- [EXERCISE INSTRUCTIONS] Scan the data below for lines holding the word "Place", and copy each line found.

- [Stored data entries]
*** Begin section ***

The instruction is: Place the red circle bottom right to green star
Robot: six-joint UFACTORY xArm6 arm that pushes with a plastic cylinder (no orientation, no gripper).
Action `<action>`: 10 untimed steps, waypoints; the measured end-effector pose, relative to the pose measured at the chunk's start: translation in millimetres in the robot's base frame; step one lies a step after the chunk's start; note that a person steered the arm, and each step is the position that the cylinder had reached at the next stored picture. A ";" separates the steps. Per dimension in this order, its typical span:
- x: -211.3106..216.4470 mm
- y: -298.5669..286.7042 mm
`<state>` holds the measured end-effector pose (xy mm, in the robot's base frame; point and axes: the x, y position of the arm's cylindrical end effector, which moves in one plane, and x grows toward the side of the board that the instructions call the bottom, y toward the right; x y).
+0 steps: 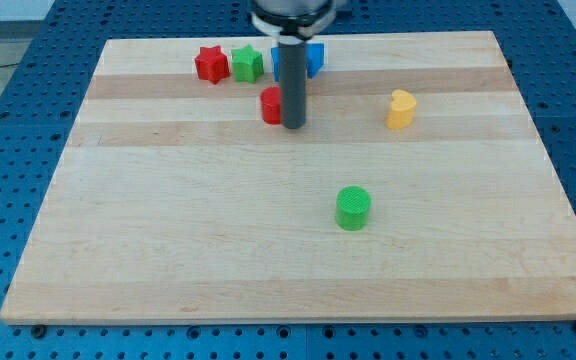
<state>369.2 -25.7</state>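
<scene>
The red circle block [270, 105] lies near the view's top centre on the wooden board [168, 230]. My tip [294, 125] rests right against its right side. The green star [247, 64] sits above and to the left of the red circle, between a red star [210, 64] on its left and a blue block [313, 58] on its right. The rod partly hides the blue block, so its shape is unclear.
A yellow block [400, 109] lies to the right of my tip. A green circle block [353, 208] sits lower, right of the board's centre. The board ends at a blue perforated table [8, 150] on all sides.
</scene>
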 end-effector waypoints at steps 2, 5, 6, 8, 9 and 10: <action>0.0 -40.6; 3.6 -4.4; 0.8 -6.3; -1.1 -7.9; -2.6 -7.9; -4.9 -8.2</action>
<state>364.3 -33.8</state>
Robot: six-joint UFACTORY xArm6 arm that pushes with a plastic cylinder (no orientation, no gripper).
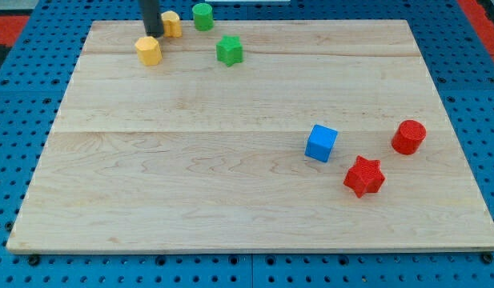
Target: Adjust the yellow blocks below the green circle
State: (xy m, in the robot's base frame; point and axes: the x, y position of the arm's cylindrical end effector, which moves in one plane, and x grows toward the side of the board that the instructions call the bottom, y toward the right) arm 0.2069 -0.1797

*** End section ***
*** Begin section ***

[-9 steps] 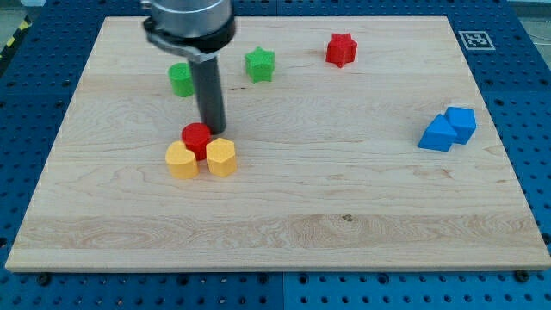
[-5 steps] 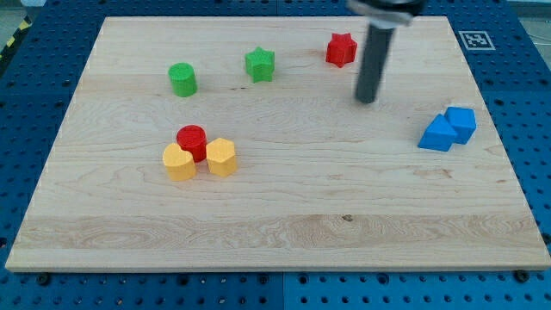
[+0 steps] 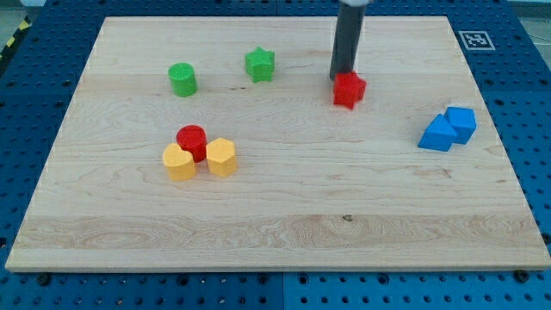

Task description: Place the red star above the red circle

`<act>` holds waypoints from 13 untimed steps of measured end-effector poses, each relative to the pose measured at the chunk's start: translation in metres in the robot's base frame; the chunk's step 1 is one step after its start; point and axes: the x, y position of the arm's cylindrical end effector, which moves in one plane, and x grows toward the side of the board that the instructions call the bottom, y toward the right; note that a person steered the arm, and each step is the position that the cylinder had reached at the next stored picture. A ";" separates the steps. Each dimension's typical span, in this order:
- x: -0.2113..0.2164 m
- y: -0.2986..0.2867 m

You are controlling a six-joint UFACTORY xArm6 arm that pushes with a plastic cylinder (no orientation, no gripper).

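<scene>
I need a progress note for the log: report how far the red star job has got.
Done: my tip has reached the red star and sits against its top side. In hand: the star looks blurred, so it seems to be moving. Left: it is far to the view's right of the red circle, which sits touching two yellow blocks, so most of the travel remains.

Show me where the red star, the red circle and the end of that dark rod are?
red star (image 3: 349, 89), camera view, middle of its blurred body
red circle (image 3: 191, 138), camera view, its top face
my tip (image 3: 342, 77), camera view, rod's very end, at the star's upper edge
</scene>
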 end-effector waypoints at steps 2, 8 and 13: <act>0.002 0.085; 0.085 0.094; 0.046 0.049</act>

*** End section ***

- [RESPONSE TO THIS EXERCISE]
The instruction is: Place the red circle bottom right to green star
Task description: Place the red star above the red circle

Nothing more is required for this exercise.